This tranquil classic evokes sailing on the open sea, leaving any troubles on the shore. In a Songfacts interview with Christopher Cross, he told the story of the song:
"I was just at home sitting in this cheap apartment, sitting at the table. I remember coming up with the verse and chorus, and the lyrics to the first verse of the chorus all came out. These tunings, like Joni [Mitchell] used to say, they get you in this sort of trance, so all that came out at once: 'It's not far down to paradise...' The chorus just sort of came out.
So I got up and wandered around the apartment just thinking, 'Wow, that's pretty f--kin' great.' I just thought, 'That's really cool.' So then I sat down and had to try to come up with other stuff to make the rest of the song, but I thought I had something there.
Then it took about two years before I had a bridge to that song, because the modality of the modal tuning thing, it gets pretty linear, and you've got to be careful. There are writers - I won't mention who - whose songs can get kind of boring because everything's this modality. So I knew I needed to lift the song out of that modality in the bridge and make key changes.
It took about two years before I came up with the bridge that changes all the keys to where it lifts, but it was a pretty special moment."
Cross wrote this song about his memories sailing every summer with a friend in Texas. It became the paragon of "Yacht Rock," a term used to define a form of easy listening music favored by the rich. And what defines yacht music better than a song about sailing?

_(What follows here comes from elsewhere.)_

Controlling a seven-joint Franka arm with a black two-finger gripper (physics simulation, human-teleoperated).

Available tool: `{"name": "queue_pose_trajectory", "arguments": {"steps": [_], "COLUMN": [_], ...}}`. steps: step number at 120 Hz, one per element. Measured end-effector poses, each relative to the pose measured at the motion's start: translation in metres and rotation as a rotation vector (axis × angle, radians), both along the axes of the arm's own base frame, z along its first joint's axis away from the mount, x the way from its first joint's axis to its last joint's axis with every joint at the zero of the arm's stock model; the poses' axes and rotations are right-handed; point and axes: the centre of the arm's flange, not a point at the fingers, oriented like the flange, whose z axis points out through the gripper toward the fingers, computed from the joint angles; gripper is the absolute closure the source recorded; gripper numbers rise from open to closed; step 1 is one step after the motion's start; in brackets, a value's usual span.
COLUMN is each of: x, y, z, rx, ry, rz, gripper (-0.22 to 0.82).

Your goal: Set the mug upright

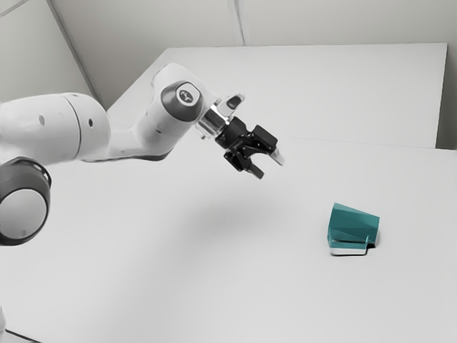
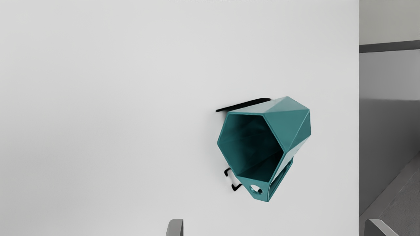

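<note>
My gripper (image 1: pixel 268 166) is up in the air above the table in the exterior view, its fingers spread with nothing between them. Lower down and toward the exterior view's right, the teal faceted mug (image 1: pixel 353 225) lies on its side on the table, well apart from the gripper. In the wrist view the mug (image 2: pixel 290 127) shows its dark six-sided mouth, with the pierced handle beside it. The wide-set fingertips of the gripper (image 2: pixel 274 227) appear at that view's bottom edge, not touching the mug.
The white table (image 1: pixel 214 264) extends under the arm and the mug. One straight table edge (image 2: pixel 356 65) runs past the mug in the wrist view, with grey floor and wall beyond it. Thin black marks lie on the surface beside the mug.
</note>
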Motion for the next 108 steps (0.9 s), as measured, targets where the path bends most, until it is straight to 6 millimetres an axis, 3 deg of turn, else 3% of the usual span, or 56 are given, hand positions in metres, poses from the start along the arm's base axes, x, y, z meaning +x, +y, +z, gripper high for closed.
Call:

Eventually, Yacht Rock caught on with the proletariat, and even spawned a cover band, the Yacht Rock Revue, made up of seven members who do it as a full-time job. "Sailing" is pretty much their "Free Bird," and it has a powerful impact on the crowd. "That song is exceptionally smooth," Nicholas Niespodziani of the band told Songfacts. "Everything we do is pretty smooth, but then there's like, a next level of smooth, that's just so vibed out. A lot of times, you can create excitement by being not excited, and that song is the perfect example of that: It's so chilled out that it gets people pretty amped up."
On the Howard Stern radio show, Cross explained that sailing with his friend got him away from the trials and tribulations of being a teenager. Cross said that if the guy had taken him bowling and he enjoyed it, the song could have become "Bowling."
Michael Omartian, who was Cross' producer, also contributed keyboards and background vocals to the album. Omartian has worked on many hit songs - he co-wrote "She Works Hard For The Money" and produced "We Are The World" with Quincy Jones. Jay Graydon, who is also a hit songwriter and producer, played guitar on the Christopher Cross album. He singles out Omartian and David Foster as guys who are great to have in sessions. "These guys are just incredible musicians," he told Songfacts. "I'm pretty good at doing string stuff and synth overdubs, and of course guitar overdubs and stuff, but you bring good guys in, then it gets really masterful."
Christopher Cross won three Grammy Awards for this song: Record of the Year, Song of the Year, and Best Arrangement Accompanying Vocalist. The following year he won an Oscar for Best Song with his "Arthur's Theme (Best That You Can Do)" from the Dudley Moore movie Arthur. His second album Another Page was released in 1983. That album contained "Think Of Laura," which was his last Top 40 hit.
This was Christopher Cross' second single, following his #2 charting "Ride Like The Wind." Cross considers "Sailing" a "complete" song and one of the best he's written, but he never thought it would be a hit. "I thought the song was way too introspective," he said in his Songfacts interview.
It was anything but smooth sailing for Cross in 2020 after he became one of the first celebrities to get coronavirus, which he picked up in Mexico after performing in Mexico City on March 7, shortly before North America went into lockdown. Cross revealed his diagnosis on April 3, calling it "the worst illness I have ever had." In October, he said he contracted a rare neurological disorder called Guillain-Barre Syndrome, which affects his speech, memory, and movement, likely as a result of the virus.